Jonathan Mann, who writes a song a day, encountered the issue himself, and wrote the song “I Am Pressing The Spacebar and Nothing Is Happening.”
And when I borrowed a 2017 MacBook Pro for a month, my fingertips felt the pain of relying on this keyboard. As I wrote up stories from remote events, my digits repeatedly bottomed out (hit the bottom of the keyboard earlier than expected), and I lost time correcting typos, because I hadn’t gotten used to its shallow, 0.8 millimeter keys after weeks of use.
One night, I even found the caps-lock key stuck, MAKING ME TYPE LIKE THIS. After jabbing at the key for several moments, I restarted the laptop, which fixed the issue.
So, as Laptop Mag Editor-in-Chief Mark Spoonauer put it, the “2015 ‘MacBook Pro Classic’ model is the MacBook Pro I’d recommend to most people right now.”
But what if I want a faster, modern processor? I’m dipping my toes in film editing, and I need the speed of a model made in 2018, not one that’s from three years ago.
As a laptop reviewer, I constantly test the latest and greatest Windows machines, such as the Kaby Lake G-Series HP Spectre x360, which offers a ton of speed for general performance, and even some gaming chops (which MacBooks can’t). I’ve also admired Microsoft’s elegant Surface Laptop, which offers a comfortable keyboard, minimalist design, bright display and very good battery life.
But both of those candidates fail me in the most crucial aspect: their operating system.
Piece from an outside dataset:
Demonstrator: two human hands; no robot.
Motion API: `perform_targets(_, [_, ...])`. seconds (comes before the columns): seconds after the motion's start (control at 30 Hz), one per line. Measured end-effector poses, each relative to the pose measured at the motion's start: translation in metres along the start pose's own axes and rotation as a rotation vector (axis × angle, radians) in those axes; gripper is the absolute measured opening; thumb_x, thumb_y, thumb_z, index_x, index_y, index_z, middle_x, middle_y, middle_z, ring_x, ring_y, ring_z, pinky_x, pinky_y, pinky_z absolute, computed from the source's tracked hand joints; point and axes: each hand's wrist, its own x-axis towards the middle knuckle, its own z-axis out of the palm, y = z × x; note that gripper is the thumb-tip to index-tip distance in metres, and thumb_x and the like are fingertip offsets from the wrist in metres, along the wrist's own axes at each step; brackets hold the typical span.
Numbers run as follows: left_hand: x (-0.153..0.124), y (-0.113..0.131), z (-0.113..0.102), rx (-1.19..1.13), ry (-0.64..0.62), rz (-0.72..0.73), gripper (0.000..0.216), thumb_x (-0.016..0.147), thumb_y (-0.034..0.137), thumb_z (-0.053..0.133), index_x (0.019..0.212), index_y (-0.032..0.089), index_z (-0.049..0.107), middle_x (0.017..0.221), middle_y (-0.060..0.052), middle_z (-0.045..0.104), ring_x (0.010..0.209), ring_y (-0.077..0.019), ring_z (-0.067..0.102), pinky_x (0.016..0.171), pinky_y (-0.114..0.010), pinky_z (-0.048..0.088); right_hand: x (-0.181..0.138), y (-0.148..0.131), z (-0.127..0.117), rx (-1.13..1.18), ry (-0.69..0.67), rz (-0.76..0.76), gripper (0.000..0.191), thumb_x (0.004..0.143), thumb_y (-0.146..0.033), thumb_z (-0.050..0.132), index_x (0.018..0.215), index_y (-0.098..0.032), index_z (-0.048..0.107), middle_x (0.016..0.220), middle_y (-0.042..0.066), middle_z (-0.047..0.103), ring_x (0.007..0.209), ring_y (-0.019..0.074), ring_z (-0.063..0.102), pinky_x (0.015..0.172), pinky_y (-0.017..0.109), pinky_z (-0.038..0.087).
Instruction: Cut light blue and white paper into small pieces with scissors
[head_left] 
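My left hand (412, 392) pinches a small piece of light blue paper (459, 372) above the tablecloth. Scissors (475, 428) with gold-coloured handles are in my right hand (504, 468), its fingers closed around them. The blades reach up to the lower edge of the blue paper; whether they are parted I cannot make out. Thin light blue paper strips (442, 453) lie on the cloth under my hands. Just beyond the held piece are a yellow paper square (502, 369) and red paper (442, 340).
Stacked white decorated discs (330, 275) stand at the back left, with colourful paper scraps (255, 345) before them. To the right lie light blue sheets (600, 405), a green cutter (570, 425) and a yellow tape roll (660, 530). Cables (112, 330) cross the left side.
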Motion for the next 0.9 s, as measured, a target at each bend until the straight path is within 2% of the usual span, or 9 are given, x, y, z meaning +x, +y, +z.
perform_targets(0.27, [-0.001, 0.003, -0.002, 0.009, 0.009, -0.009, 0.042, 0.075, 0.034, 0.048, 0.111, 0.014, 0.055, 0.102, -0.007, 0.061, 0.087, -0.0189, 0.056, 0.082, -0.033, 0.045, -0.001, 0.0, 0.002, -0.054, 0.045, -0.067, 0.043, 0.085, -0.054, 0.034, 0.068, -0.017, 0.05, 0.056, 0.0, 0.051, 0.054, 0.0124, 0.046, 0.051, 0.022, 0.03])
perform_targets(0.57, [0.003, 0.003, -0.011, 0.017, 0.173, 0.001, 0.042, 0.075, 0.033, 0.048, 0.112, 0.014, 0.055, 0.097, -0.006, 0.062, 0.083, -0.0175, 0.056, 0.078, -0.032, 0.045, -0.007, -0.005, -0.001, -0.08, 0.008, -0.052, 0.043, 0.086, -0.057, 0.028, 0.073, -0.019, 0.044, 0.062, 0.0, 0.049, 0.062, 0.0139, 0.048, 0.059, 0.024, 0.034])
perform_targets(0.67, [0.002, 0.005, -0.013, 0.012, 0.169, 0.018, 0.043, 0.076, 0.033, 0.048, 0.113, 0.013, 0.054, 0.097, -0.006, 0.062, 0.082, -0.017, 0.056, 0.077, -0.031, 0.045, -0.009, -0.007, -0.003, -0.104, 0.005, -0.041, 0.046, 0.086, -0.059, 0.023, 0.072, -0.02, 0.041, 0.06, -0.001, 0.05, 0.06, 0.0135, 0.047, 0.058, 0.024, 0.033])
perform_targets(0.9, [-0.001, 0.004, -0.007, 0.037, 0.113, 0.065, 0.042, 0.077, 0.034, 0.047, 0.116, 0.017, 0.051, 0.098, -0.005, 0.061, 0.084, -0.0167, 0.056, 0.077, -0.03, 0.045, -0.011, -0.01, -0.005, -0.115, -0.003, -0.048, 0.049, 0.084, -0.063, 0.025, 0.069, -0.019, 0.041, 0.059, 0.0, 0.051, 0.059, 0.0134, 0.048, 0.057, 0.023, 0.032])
Leaving macOS would create a multitude of problems with my workflow at home.
I’m eyeing Microsoft’s Surface Laptop.
I’ve tried to find a suitable writing app to replace Bear, and can’t. Not only is it the perfect mix of minimal text editing, but it’s much better on my iPhone than Google Docs ever will be.
Further, the macOS/iOS exclusive TweetBot is, without a doubt, the best way to use Twitter. Its mute filters are the best around, and it’s just announced that Twitter’s upcoming API changes won’t result in the app ending or getting nerfed.
I’m also committed to Apple Music at the moment, because of songs I’ve uploaded to the iCloud Music Library. And I don’t want to move to the Windows version of iTunes, which is even slower than the macOS version.
Continuity, which allows the iPhone and the Mac to work in harmony, is a major reason to stay.
Also, I don’t want to give up my iPhone, since I’d be losing so much cross-platform integration by using Windows 10. Not only do iMessages not work on the PC, but you’ll need to use Edge on iOS, and writing those words made me afraid for my productivity. (Microsoft can claim Edge is superior all it wants, but its overall bugginess and unresponsiveness means I’d never use it over Chrome.)
But at the end of the day, I need a machine I can type on, and I don’t trust the newer MacBooks with my livelihood. So, Apple, please make a MacBook (preferably a Pro) with a keyboard that’s worth the high price tags you put on your machines. Lenovo does it, why can’t you?